Just an update ive rode her today didnt put a hoof out of place no bucking at all just relaxed and a nice ride as for her saddle its tending to slip bit I have a saddle fitter coming out next week to check it and her back over  will update afterwards


----------



## warmbloodcrazy (8 August 2013)

She looks lovely and a perfect lil first horse. It will take time for you to bond and get used to her, it does with all new horses but good luck and keep us all posted!  I'm sure the saddle fitter will be able to sort your saddle out and you'll be well away then.


----------



## Mince Pie (8 August 2013)

Some very good advice here already, however I just want to make 2 points:
A saddle fitter cannot check her back - that is something for a vet or physio (who legally shouldn't treat your horse without a vets referral).
Please please don't play chase with your horse!

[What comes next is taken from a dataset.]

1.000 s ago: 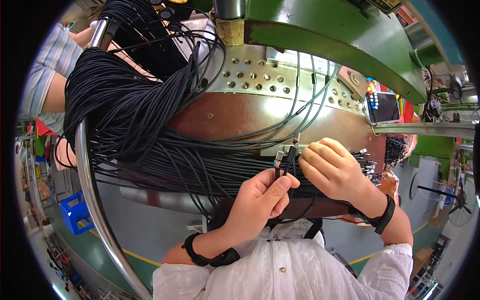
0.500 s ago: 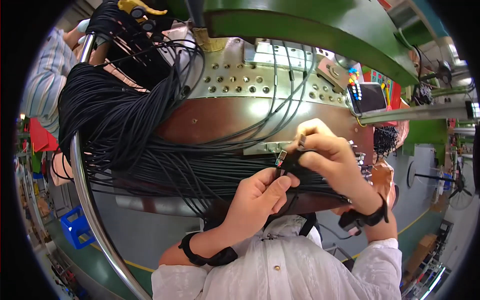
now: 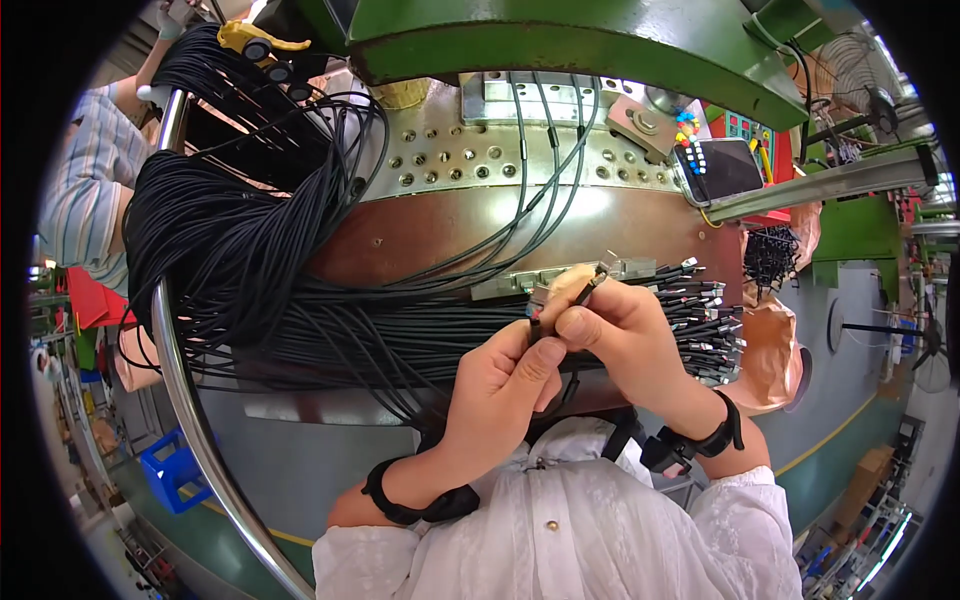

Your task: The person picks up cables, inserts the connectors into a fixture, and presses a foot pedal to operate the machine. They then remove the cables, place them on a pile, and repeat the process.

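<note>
Over the near edge of the bench my two hands meet, thumbs nearly touching. My left hand [image 3: 495,390] is closed in a pinch on a black cable's end, where a small connector with coloured wires [image 3: 536,309] sticks up past the fingers. Close beside it, my right hand [image 3: 630,335] pinches a small black piece with a metal tip [image 3: 594,284]; its exact kind is too small to make out. Beneath both hands runs a thick bundle of black cables [image 3: 400,335], their metal-tipped ends [image 3: 710,335] fanned out at the right. Behind the fingers lies a metal bar fixture [image 3: 500,288].
A curved metal rail [image 3: 185,400] carries the hanging cables at left. Across the back stand a green machine frame [image 3: 580,40] and a drilled metal plate [image 3: 455,155]. A phone [image 3: 730,168] and a metal arm [image 3: 820,185] are at right. Another person's striped clothing [image 3: 90,190] shows far left.
My right hand has come down and left, closer to my left hand, which has risen slightly. The whole view has shifted a little, uncovering more cable ends at the right.
</note>
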### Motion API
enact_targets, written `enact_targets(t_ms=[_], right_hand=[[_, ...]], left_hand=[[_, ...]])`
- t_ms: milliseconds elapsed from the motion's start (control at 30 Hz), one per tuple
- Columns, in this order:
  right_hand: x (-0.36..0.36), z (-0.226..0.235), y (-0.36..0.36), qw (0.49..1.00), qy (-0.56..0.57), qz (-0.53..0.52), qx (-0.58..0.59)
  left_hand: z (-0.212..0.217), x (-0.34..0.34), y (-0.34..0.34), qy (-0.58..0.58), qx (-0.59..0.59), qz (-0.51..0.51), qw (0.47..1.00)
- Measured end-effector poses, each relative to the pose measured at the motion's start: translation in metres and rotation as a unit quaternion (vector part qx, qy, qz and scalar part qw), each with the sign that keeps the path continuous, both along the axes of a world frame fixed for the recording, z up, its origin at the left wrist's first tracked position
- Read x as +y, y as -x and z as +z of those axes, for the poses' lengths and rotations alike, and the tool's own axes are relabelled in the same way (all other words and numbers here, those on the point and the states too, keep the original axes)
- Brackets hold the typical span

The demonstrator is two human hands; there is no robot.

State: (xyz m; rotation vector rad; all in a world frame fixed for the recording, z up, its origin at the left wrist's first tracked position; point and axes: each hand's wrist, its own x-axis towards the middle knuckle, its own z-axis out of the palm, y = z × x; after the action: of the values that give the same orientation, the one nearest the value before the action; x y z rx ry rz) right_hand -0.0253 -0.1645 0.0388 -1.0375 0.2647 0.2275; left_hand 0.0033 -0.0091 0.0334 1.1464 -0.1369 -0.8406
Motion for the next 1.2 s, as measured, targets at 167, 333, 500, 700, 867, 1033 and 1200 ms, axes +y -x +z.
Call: enact_targets(t_ms=[167, 333, 500, 700, 867, 1033, 1200], right_hand=[[-0.02, -0.001, -0.004, 0.661, 0.679, -0.077, -0.308], [-0.045, -0.007, -0.009, 0.498, 0.777, -0.094, -0.372], [-0.039, -0.017, -0.004, 0.586, 0.731, -0.122, -0.327], [-0.041, -0.042, 0.001, 0.783, 0.547, -0.186, -0.23], [-0.048, -0.046, -0.001, 0.708, 0.632, -0.044, -0.314], [-0.051, -0.043, -0.003, 0.684, 0.648, -0.019, -0.334], [-0.057, -0.036, -0.007, 0.637, 0.678, 0.023, -0.367]], left_hand=[[0.002, -0.004, -0.007, 0.024, 0.039, -0.031, 0.998], [0.015, 0.008, -0.001, -0.059, 0.081, -0.168, 0.981], [0.015, 0.008, -0.006, -0.085, 0.028, -0.18, 0.979], [0.01, 0.012, -0.022, -0.002, -0.017, -0.018, 1.0], [0.002, 0.004, -0.019, 0.088, 0.128, 0.033, 0.987], [-0.005, -0.002, -0.016, 0.081, 0.2, 0.01, 0.976], [0.001, -0.007, -0.016, 0.037, 0.207, -0.016, 0.978]])
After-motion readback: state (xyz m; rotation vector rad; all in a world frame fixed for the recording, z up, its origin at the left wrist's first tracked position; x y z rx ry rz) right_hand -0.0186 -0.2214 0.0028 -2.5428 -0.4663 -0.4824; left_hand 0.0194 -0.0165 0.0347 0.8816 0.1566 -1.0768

It can lead to all sorts of problems and there are much better things you can do with your horse 

Lastly if you think she is stiff (or even if she isn't, it's still a great thing to do!) google carrot stretches which you can do with her and will keep her supple 

She's lovely and I hope you have lots of fun with her


----------



## Lois88 (30 August 2013)

Just an update had the saddle fitter out the saddle is too long for her back so got a 16.5" coming and the gullet bar was too small so had the saddle fitter change the bar in the saddle I got with her which ill change into her new saddle once it arrives


----------



## Pearlsasinger (31 August 2013)

Lois88 said:



			Just an update had the saddle fitter out the saddle is too long for her back so got a 16.5" coming and the gullet bar was too small so had the saddle fitter change the bar in the saddle I got with her which ill change into her new saddle once it arrives 

Click to expand...

If the saddle is too long for her, please don't ride her in it again, you risk doing serious permanent damage to her back.  At least now you know why she was bunny-hopping!

She is beautiful, by the way.


----------